Crítica à roupa de Anitta explica complexo de vira-lata do país

A cantora brasileira de maior sucesso e projeção internacional foi alvo de críticas por causa das roupas do novo clipe "Is That For Me", lançado na última sexta-feira (13).

"Anitta virou um animal?!", perguntou o youtuber Felipe Neto aos 14 milhões de inscritos em seu canal. "Imagina que horror acordar, abrir o armário para escolher roupa e só ter figurino da Anitta em 'Is That For Me'?", disse uma internauta no Twitter, referindo-se às estampas de bicho, à saia de cipó e ao sutiã, da artista Beatriz Brennheisen, escolhidos pela produção.

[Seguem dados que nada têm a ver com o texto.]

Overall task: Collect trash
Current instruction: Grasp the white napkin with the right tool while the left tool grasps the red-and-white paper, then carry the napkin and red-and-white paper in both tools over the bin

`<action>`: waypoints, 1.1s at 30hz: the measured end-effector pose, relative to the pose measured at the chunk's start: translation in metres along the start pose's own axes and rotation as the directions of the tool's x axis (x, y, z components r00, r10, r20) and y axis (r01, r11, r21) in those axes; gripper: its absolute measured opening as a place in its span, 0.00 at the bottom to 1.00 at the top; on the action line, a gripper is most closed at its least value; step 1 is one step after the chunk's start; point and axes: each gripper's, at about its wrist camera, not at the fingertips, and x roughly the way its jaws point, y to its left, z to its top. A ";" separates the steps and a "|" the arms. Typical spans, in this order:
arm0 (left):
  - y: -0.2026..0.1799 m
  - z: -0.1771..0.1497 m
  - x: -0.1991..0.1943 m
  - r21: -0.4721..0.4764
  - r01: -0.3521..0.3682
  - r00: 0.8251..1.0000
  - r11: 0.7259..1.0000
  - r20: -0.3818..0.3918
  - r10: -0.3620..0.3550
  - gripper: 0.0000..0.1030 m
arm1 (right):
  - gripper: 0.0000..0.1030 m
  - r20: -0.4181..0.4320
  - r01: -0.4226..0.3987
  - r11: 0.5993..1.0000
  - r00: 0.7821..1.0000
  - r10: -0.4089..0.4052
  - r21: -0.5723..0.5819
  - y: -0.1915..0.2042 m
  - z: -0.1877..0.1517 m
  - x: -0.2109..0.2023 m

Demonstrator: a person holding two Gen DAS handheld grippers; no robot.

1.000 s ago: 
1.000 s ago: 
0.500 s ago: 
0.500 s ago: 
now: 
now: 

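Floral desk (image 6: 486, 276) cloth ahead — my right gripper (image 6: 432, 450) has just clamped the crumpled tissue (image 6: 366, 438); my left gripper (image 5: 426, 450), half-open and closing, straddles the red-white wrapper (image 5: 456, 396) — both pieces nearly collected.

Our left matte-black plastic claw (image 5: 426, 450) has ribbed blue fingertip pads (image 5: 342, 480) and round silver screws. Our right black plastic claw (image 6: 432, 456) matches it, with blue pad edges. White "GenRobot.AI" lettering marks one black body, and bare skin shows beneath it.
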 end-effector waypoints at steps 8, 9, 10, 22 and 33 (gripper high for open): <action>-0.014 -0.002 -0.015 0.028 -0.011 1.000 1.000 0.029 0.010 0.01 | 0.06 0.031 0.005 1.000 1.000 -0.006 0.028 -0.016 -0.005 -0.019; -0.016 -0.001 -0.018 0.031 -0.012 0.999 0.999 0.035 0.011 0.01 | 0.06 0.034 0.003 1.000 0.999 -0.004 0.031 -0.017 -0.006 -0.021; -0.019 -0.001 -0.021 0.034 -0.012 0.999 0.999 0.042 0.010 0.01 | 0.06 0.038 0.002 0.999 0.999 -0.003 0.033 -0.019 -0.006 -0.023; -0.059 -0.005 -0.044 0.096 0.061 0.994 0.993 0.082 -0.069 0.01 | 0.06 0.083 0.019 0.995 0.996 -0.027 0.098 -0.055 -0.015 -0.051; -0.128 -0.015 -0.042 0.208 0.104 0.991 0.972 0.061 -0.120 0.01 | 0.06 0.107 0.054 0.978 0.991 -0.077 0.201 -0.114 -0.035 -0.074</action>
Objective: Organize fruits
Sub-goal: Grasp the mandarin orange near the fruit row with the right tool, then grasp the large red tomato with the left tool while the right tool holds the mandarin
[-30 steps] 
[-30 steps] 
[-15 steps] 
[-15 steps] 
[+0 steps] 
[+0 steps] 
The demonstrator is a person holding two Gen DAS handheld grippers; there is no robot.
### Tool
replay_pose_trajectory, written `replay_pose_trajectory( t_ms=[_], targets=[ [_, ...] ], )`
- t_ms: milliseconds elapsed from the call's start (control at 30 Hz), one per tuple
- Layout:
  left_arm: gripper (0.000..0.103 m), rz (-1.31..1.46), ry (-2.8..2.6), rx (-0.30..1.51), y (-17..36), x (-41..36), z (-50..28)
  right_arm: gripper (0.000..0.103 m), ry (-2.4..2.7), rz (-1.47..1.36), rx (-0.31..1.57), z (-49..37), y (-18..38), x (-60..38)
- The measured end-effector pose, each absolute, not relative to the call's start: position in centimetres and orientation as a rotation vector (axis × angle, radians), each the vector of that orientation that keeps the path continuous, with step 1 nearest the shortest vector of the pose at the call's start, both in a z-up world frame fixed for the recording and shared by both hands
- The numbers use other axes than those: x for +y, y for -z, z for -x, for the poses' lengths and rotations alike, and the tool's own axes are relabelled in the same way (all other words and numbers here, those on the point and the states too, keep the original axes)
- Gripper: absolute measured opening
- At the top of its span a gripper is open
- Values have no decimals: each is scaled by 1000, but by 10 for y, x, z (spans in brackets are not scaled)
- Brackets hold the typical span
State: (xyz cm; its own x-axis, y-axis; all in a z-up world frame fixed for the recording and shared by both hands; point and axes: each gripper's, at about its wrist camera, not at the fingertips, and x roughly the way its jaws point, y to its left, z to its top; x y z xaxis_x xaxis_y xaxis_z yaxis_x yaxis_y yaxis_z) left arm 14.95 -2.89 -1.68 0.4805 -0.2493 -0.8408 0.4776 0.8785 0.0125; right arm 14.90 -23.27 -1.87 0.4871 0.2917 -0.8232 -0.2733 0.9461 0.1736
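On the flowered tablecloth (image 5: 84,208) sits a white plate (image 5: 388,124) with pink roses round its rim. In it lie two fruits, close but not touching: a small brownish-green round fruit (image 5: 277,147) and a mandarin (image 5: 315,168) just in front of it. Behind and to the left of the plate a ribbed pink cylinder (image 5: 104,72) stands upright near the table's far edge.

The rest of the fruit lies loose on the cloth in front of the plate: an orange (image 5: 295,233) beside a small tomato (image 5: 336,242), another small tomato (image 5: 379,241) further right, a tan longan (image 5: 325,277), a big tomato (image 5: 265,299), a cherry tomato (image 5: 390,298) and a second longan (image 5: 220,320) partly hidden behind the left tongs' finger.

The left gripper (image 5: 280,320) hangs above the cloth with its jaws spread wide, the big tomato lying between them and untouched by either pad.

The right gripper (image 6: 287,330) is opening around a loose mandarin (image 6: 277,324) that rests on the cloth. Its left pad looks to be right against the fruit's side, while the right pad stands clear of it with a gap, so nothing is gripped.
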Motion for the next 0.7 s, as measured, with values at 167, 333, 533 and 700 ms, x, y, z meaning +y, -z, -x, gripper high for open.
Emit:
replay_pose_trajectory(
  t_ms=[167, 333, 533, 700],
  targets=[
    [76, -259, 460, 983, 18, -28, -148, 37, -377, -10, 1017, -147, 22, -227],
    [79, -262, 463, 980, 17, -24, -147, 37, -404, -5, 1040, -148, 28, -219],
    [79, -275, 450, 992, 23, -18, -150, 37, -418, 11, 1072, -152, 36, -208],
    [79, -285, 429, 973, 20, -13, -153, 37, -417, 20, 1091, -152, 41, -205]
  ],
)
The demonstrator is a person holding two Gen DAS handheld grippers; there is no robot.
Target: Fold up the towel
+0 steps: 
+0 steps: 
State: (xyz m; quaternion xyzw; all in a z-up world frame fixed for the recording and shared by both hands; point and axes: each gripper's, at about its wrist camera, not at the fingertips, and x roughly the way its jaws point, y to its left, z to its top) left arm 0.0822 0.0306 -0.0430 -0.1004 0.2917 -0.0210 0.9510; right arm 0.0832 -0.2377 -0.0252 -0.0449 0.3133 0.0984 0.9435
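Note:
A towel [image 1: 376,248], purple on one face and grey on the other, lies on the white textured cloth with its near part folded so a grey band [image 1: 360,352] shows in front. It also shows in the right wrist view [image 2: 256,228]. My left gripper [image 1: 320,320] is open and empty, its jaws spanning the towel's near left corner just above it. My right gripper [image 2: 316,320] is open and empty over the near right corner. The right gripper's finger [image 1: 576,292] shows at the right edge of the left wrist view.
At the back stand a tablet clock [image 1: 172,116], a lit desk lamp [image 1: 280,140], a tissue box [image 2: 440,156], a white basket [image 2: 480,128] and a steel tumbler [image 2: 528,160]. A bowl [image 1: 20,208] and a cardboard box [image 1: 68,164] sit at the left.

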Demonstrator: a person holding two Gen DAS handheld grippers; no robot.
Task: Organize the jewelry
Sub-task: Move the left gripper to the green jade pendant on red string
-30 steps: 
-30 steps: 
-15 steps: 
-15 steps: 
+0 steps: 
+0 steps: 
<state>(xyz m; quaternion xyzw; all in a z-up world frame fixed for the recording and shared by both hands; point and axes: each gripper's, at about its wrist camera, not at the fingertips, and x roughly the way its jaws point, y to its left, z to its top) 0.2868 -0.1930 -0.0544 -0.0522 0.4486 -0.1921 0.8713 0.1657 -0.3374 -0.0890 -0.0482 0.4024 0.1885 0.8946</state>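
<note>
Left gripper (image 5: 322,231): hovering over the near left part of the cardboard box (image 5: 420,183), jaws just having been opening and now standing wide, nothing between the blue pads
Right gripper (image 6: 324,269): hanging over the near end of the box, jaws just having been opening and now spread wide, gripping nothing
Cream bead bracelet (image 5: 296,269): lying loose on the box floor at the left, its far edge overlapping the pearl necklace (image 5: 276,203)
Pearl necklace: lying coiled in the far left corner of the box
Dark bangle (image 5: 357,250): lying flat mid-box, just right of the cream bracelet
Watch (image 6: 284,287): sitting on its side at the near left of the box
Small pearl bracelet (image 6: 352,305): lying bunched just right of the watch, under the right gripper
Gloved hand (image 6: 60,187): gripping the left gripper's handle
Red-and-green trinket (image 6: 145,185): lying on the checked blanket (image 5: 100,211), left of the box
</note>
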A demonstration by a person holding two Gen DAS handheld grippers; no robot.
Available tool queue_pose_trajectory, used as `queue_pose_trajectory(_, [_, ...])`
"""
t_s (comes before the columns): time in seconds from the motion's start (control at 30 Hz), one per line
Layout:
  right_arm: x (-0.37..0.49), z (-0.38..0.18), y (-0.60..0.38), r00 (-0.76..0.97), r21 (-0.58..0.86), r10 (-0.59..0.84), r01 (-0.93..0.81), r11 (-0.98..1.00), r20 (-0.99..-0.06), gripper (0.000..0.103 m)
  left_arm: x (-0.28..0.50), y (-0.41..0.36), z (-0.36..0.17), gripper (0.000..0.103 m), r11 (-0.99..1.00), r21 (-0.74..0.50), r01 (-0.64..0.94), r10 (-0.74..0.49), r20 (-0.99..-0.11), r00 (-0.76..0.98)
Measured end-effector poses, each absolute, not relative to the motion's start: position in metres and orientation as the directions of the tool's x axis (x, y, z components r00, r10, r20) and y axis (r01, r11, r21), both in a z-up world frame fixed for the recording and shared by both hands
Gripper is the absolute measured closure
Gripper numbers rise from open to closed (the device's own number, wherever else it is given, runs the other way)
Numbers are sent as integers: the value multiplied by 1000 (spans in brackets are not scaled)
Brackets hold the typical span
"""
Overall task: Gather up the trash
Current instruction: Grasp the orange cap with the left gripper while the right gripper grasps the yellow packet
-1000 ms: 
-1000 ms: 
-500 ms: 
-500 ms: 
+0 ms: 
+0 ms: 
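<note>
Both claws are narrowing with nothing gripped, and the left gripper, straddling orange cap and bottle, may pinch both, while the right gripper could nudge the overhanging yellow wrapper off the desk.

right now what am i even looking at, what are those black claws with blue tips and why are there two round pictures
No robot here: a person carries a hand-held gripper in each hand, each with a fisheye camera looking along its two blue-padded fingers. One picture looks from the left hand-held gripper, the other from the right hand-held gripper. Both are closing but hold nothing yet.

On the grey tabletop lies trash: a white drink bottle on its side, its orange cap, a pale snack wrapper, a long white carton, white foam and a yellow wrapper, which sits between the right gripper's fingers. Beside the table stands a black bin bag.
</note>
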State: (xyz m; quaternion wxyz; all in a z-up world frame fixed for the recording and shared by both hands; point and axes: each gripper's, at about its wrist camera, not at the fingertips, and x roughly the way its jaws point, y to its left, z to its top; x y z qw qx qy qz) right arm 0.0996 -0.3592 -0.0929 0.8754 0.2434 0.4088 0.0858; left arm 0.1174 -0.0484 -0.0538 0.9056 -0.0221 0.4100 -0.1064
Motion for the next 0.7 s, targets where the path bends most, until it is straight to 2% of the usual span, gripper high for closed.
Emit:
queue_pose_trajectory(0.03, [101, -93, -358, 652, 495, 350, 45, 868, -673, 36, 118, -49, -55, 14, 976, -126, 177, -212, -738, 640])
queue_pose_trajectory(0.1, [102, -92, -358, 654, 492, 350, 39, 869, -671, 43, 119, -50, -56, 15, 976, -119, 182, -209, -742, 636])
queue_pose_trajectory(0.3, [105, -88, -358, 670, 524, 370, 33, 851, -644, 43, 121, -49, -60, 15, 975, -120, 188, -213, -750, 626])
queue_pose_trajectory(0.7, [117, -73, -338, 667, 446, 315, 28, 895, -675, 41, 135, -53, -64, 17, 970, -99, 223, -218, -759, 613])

Exagerado, colorido e com várias referências à cultura nacional, o figurino do clipe não é diferente do padrão adotado por outras "divas" do pop, como Beyoncé e Lady Gaga –esta por muito tempo desafiou os limites do bom senso usando, por exemplo, uma roupa feita de carne.

Ninguém criticou quando Anitta optou por roupas da alemã Adidas para o clipe de "Sua Cara", filmado no Marrocos e com linguagem similar aos videoclipes internacionais. Mas o fato de ter escolhido o Brasil como objeto de estudo parece ter acendido na audiência o complexo de vira-lata que a moda, maior esponja do comportamento humano, adotou como padrão.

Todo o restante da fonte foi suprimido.